Acquired factor V deficiency is a rare clinical condition in which the development of antibodies to factor V (factor V inhibitors) leads to hemorrhagic complications of varying severity. The addition of normal plasma cannot correct the prolonged PT and activated partial thromboplastin time (aPTT). Factor V inhibitors can occur after surgery, childbirth, use of bovine thrombin or medications, and in patients with autoimmune diseases and certain neoplasms. [15, 16]   Acquired factor V deficiency is idiopathic in approximately 15% of cases. [17]

Factor V Leiden is a completely different inherited disorder that involves a single point mutation in the factor V gene. Factor V activity levels in patients with factor V Leiden are normal. [18] Proteolytic inactivation of factor Va and factor VIIIa by activated protein C (APC) normally limits clot formation; however, factor V Leiden resists inactivation by APC. Consequently, individuals who are homozygous for factor V Leiden have a high incidence of thrombosis. For more information, see Hereditary and Acquired Hypercoagulability.

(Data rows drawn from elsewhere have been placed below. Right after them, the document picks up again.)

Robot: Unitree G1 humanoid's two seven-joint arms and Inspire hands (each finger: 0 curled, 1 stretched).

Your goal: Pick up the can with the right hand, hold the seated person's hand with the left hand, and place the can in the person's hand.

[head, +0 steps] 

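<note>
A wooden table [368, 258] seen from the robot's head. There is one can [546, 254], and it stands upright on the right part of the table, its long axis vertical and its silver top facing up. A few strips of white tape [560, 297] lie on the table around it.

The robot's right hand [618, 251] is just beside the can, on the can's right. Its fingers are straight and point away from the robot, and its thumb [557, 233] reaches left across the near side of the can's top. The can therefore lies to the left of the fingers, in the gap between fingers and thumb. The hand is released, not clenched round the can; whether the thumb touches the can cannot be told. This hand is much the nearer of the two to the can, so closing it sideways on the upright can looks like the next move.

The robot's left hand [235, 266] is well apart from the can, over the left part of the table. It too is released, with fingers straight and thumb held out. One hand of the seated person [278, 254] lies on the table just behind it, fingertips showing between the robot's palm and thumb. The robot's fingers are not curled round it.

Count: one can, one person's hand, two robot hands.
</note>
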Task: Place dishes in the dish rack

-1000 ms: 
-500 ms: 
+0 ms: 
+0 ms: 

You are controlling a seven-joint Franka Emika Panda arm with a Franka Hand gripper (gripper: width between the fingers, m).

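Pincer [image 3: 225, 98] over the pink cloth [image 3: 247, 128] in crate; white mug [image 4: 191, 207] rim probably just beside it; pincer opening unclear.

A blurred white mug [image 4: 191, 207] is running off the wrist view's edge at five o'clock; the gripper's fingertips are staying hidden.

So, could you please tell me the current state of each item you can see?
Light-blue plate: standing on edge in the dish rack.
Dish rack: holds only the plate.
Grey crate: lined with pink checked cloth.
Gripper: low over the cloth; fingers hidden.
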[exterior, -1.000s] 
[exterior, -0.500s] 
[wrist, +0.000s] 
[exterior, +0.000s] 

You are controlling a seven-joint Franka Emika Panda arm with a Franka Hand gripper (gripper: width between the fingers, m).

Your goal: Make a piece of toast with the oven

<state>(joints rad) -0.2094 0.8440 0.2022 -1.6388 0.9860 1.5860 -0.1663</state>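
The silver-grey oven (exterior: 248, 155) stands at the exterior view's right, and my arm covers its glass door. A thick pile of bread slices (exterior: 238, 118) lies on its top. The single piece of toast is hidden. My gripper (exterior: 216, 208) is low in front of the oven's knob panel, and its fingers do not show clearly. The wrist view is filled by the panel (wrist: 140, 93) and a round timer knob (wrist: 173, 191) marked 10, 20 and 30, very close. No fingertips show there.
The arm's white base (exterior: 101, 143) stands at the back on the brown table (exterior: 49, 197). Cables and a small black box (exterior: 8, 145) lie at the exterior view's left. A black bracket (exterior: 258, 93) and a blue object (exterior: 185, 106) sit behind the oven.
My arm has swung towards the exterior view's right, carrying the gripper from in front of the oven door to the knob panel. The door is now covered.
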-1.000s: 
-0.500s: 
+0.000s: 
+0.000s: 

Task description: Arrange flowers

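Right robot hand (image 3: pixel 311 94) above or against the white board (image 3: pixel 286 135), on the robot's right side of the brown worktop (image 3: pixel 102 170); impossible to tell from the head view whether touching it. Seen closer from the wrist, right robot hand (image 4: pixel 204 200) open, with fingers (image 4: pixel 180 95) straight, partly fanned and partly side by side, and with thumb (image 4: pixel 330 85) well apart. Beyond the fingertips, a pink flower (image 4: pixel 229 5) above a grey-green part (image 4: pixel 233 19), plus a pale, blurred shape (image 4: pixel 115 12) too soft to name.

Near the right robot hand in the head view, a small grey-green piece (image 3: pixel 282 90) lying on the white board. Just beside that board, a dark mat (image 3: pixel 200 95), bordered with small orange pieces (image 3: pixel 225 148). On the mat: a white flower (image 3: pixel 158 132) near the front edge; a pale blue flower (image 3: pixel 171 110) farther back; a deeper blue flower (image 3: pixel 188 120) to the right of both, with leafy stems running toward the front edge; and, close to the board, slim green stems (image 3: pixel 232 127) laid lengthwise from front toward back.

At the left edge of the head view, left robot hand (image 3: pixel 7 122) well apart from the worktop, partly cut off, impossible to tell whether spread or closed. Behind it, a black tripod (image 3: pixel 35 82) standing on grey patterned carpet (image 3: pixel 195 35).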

Factor V deficiency is caused by a large number of genetic abnormalities. The deficiency is a rare bleeding disorder whose genetic bases have been characterized in only a limited number of cases. [9]  The inheritance of factor V deficiency is autosomal recessive, with varying expressivity in the heterozygote; however, other modes of inheritance have been described. Heterozygotes have lowered levels of factor V but probably never bleed abnormally.

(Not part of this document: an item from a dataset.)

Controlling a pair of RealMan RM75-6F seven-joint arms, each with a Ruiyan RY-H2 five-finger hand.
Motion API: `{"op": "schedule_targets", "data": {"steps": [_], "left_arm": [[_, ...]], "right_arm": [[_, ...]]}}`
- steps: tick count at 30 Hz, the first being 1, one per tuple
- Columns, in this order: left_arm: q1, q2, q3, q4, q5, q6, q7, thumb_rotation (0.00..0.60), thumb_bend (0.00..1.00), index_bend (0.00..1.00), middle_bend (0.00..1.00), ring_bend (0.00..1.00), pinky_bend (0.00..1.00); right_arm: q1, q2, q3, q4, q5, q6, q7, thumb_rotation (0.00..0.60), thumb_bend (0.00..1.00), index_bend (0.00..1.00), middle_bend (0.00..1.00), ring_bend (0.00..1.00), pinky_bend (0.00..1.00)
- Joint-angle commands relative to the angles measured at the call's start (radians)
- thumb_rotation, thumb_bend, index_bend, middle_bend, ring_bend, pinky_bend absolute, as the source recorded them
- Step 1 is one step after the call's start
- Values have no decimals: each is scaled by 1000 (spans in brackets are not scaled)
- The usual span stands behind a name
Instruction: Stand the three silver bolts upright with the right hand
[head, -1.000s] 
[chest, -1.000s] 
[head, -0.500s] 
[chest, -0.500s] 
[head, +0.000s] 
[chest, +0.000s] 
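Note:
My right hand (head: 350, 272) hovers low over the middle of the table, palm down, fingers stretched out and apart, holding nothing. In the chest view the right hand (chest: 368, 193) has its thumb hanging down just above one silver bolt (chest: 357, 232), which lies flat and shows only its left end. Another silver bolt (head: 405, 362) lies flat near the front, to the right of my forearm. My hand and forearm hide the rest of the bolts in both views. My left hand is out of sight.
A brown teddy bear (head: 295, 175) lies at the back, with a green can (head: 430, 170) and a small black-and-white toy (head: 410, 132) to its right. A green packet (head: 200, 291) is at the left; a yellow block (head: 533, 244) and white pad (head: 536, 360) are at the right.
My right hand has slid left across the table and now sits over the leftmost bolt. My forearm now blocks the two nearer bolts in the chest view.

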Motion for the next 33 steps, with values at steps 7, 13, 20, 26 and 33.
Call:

Consanguinity has been observed in families with factor V deficiency, related to its autosomal recessive inheritance. Heterozygous deficiency states are generally unrecognized because of a lack of significant clotting time prolongation or bleeding risk.

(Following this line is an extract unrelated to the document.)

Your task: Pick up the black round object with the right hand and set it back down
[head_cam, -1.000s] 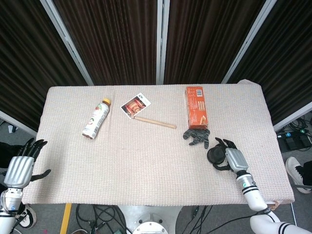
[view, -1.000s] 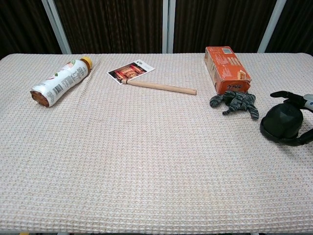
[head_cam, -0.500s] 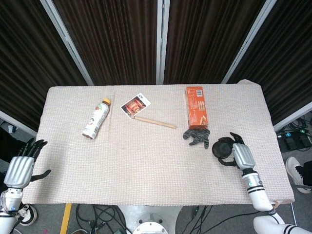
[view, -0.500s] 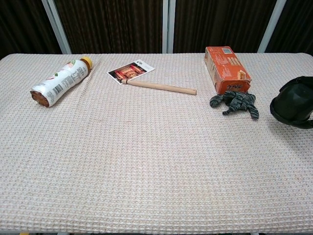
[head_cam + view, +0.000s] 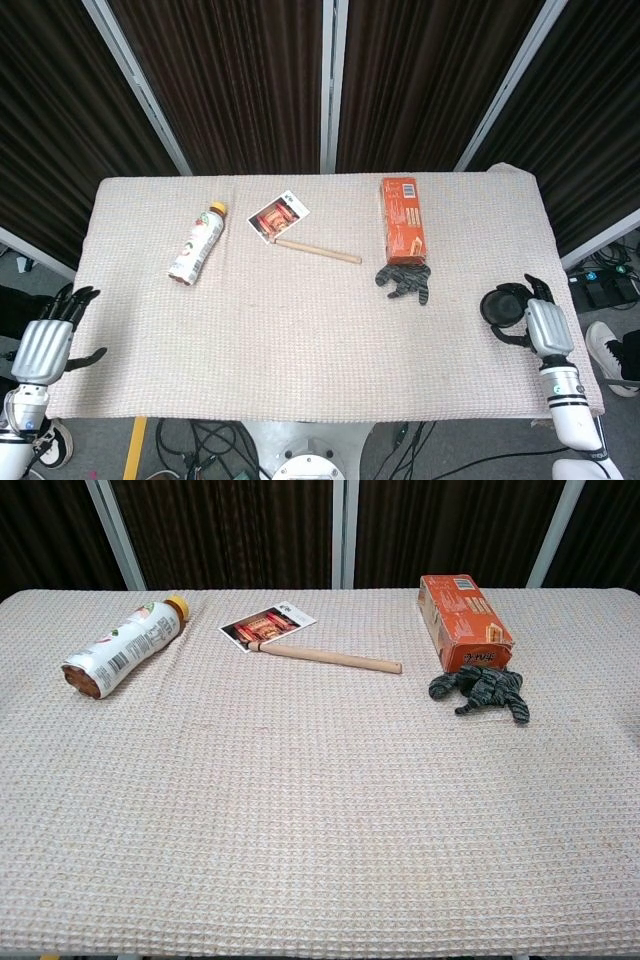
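Observation:
In the head view my right hand holds the black round object, fingers wrapped around it, over the right part of the cloth-covered table. Whether the object touches the cloth cannot be told. Neither shows in the chest view. My left hand hangs off the table's left front corner with its fingers spread and nothing in them.
An orange box lies at the back right with a grey knitted glove just in front of it. A wooden stick and a small card lie mid-back. A bottle lies on its side at the left.
My right hand has carried the black round object to the right, from beside the glove toward the table's right edge, and out of the chest view. The left hand has stayed put.

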Controlling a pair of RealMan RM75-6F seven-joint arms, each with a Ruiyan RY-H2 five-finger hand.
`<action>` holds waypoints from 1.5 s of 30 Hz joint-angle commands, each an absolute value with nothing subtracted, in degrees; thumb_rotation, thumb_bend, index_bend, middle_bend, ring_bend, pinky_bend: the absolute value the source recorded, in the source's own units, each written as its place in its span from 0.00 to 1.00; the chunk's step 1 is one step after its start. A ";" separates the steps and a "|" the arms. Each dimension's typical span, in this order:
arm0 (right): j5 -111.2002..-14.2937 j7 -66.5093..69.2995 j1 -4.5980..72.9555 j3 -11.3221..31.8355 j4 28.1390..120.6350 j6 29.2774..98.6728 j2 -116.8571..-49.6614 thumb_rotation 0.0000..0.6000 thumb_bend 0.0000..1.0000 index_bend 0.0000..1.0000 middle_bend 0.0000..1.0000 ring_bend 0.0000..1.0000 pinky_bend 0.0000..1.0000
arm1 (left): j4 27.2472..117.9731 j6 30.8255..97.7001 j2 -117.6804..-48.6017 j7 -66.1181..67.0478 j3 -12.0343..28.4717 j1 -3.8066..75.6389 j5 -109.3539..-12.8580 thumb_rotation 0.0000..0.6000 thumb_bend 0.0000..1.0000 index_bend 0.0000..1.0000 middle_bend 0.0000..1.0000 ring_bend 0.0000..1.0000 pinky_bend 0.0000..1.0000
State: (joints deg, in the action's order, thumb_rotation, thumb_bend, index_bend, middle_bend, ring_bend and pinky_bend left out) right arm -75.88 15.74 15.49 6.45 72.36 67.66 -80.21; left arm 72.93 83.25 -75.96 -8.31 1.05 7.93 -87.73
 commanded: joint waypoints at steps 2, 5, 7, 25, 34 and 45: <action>-78.85 12.88 18.23 5.61 74.30 65.55 -82.69 1.00 0.19 0.33 0.41 0.01 0.00 | 72.71 83.29 -75.99 -8.65 1.02 7.84 -87.67 1.00 0.12 0.14 0.12 0.00 0.18; -81.42 11.34 23.78 7.06 78.93 61.30 -85.41 1.00 0.19 0.33 0.41 0.01 0.00 | 73.11 83.41 -75.54 -8.30 1.06 7.88 -87.78 1.00 0.12 0.14 0.12 0.00 0.18; -83.14 9.75 28.08 8.37 83.06 58.02 -87.01 1.00 0.19 0.33 0.41 0.01 0.00 | 73.78 83.32 -75.16 -7.81 1.21 8.06 -87.76 1.00 0.12 0.14 0.12 0.00 0.18; -75.47 2.42 23.18 10.43 82.51 64.12 -78.69 1.00 0.19 0.34 0.42 0.02 0.00 | 74.15 82.58 -75.94 -7.24 1.16 8.83 -88.10 1.00 0.12 0.14 0.12 0.00 0.18; -78.64 -6.04 35.11 12.32 93.11 55.82 -88.79 1.00 0.19 0.34 0.42 0.03 0.00 | 76.21 83.06 -74.46 -5.56 0.87 8.15 -87.72 1.00 0.12 0.14 0.12 0.00 0.18; -69.98 -1.10 23.22 11.34 90.51 64.65 -75.09 1.00 0.20 0.34 0.42 0.02 0.00 | 73.95 81.58 -76.22 -7.16 1.03 9.32 -88.00 1.00 0.12 0.14 0.12 0.00 0.18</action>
State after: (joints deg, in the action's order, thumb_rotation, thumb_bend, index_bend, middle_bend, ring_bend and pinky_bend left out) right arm -71.61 -3.94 25.07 12.17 91.33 64.62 -76.93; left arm 74.01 81.64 -76.14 -7.14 1.01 9.25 -87.94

Fewer than 200 cases of congenital factor V deficiency have been reported worldwide since 1943. Homozygous factor V deficiency is rare, occurring in approximately 1 per million population.

Delev et al presented 39 German patients with factor V deficiency. [8] In 36 cases with an identifiable causative mutation, 20 patients were heterozygous for the mutation, whereas 9 were homozygous, 6 were compound heterozygous, and 1 proband was pseudohomozygous. [8] There were no mutations found in the remaining 3 patients.

The investigators identified 33 uniquely different mutations of a total 42 genetic mutations: 19 missense mutations, 8 nonsense mutations, 4 small deletions, and 2 splice site mutations. [8] Of the 33 unique mutations, 23 were novel sequence variations not previously reported, and all changes found in exon 13 led to null alleles as nonsense mutations or small deletions.

Race-, sex-, and age-related demographics

No apparent racial predilection for factor V deficiency exists. Factor V deficiency affects males and females with equal frequency.

Combined factor V and factor VIII deficiency is more prevalent in areas of the Middle East, Mediterranean, and South Asia where consanguineous marriage is more common. [14]  

Factor V deficiency affects persons of all ages. The age at presentation indirectly varies with the severity of disease.



The prognosis of patients with factor V deficiency is good with diagnosis and proper treatment. The severity of factor V deficiency varies from bruising to lethal hemorrhage. Complications of factor V deficiency are directly related to the site of bleeding (eg, hemarthrosis, intracranial hemorrhage, uncontrolled postoperative bleeding).

Recurrent miscarriage has been reported in women with factor V deficiency. [19]   


Patient Education

Give patients and families instruction and educational materials to enable them to understand factor V deficiency. For patient education information, see Hemophilia.